Maintaining a proper seal is paramount to Marshall, and he related a story about a customer who had stored cigars in a second home where a hurricane hit in his absence. The man rushed to his home in trepidation over the fate of his cigars and found his humidors floating in his flooded out house, his sticks still intact.
"You want a humidor that can stand the test of time," Marshall noted. "That's how Connoisseur's Corner [a feature in Cigar Aficionado magazine that rates aged cigars] can give a 100-point rating to an H. Upmann after 65 years of storage."
Associate editor Andrew Nagy, who shared the hosting chores, wondered which condition were worse—storing cigars at too low humidity or too high. Interestingly, the panelists concurred that the latter could be more damaging.
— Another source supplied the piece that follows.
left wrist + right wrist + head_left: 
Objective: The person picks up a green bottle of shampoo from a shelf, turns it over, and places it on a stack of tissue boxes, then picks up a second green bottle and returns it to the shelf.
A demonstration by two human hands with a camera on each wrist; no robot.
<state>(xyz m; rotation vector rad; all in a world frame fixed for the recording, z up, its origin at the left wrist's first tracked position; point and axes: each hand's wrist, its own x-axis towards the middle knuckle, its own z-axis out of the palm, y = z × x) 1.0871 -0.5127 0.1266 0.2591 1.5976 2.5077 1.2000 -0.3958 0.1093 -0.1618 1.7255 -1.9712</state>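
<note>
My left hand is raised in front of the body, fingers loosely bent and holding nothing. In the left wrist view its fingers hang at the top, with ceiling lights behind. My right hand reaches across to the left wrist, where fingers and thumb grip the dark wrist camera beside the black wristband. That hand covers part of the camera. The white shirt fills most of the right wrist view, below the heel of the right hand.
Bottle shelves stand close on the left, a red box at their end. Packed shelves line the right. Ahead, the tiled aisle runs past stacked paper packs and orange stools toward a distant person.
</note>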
"If it's too humid," said Marshall, "you'll be huffing and puffing." Knutsen added that at more than 72 percent RH, molds can form and fermentation can be accelerated. Cuban cigars, he said, are particularly subject to that problem. "Too much humidity is not a good thing—you've lost something."
However, both Marshall and Knutsen agreed that great cigars that have been dried can be restored to a certain degree. The process involves reintroducing moistness incrementally over time. Marshall said, "We certainly can resurrect a cigar. Sean [with his system of bags set at varying RH] has made that easy, but it has to be a great cigar."
The panel also discussed the cellophane packaging that cigars often come in—with mixed reviews. While Marshall said that aesthetically he enjoys the way cellophane become yellowed over time, he felt that they slow down the marinating of flavors that continues in the humidor, causing the tobacco not to meld as effectively.
Knutsen called the packaging a personal preference, but added that they were not a perfect barrier. He conjectured that cellophane had been introduced to protect cigars from handling while on display in cigar stores. Whatever the case, he felt they made little difference over a long period.